-- What you need to do --
Will you return, word for word, only the lines from the top of the data below down to and including the one with "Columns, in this"?

-- Supplied material --
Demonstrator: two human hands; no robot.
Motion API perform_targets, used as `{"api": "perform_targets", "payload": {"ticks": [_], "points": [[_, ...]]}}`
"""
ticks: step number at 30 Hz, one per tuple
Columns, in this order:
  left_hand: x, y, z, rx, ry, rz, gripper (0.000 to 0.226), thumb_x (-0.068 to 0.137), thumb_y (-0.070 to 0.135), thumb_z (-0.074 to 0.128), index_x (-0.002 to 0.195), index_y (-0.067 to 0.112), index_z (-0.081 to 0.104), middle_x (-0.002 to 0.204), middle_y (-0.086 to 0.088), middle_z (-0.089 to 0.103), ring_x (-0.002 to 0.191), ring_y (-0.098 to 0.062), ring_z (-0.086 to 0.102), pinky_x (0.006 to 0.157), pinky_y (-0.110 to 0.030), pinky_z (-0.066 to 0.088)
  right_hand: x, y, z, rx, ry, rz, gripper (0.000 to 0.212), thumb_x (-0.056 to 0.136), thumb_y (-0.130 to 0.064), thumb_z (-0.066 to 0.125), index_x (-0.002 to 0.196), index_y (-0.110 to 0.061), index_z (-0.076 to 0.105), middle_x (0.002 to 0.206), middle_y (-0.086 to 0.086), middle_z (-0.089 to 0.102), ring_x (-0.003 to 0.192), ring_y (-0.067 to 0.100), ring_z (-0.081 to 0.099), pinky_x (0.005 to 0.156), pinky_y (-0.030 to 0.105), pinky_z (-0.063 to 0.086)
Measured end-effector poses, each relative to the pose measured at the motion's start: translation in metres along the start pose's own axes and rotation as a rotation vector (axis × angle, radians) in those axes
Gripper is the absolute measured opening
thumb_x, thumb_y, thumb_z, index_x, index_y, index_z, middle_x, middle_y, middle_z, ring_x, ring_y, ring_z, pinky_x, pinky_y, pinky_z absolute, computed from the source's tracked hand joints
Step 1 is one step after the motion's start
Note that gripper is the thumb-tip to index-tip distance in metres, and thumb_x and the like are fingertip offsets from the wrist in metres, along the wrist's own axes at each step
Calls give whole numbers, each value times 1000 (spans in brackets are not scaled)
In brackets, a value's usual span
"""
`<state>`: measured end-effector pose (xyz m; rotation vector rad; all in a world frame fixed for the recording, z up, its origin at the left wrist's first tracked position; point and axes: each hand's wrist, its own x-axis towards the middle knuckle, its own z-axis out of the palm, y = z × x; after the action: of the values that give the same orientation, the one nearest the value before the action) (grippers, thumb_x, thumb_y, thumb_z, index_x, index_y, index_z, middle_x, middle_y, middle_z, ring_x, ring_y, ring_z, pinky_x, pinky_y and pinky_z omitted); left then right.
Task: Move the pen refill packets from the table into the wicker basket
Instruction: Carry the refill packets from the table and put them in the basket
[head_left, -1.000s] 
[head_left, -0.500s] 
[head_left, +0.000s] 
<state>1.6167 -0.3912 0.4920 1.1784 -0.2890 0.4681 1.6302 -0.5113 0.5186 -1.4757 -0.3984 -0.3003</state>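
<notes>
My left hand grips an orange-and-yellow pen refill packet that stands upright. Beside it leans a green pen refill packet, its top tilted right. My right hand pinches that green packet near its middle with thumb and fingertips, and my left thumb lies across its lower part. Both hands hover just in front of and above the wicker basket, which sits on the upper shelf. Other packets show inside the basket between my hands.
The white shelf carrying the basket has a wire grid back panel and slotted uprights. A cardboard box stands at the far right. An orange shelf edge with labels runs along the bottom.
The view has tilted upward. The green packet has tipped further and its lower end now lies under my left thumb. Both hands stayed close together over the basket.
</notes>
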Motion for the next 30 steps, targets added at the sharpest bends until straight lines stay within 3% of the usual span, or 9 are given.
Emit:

-- Solved exercise --
Demonstrator: two human hands; no robot.
Motion API perform_targets, used as `{"api": "perform_targets", "payload": {"ticks": [_], "points": [[_, ...]]}}`
"""
ticks: step number at 30 Hz, one per tuple
Columns, in this order:

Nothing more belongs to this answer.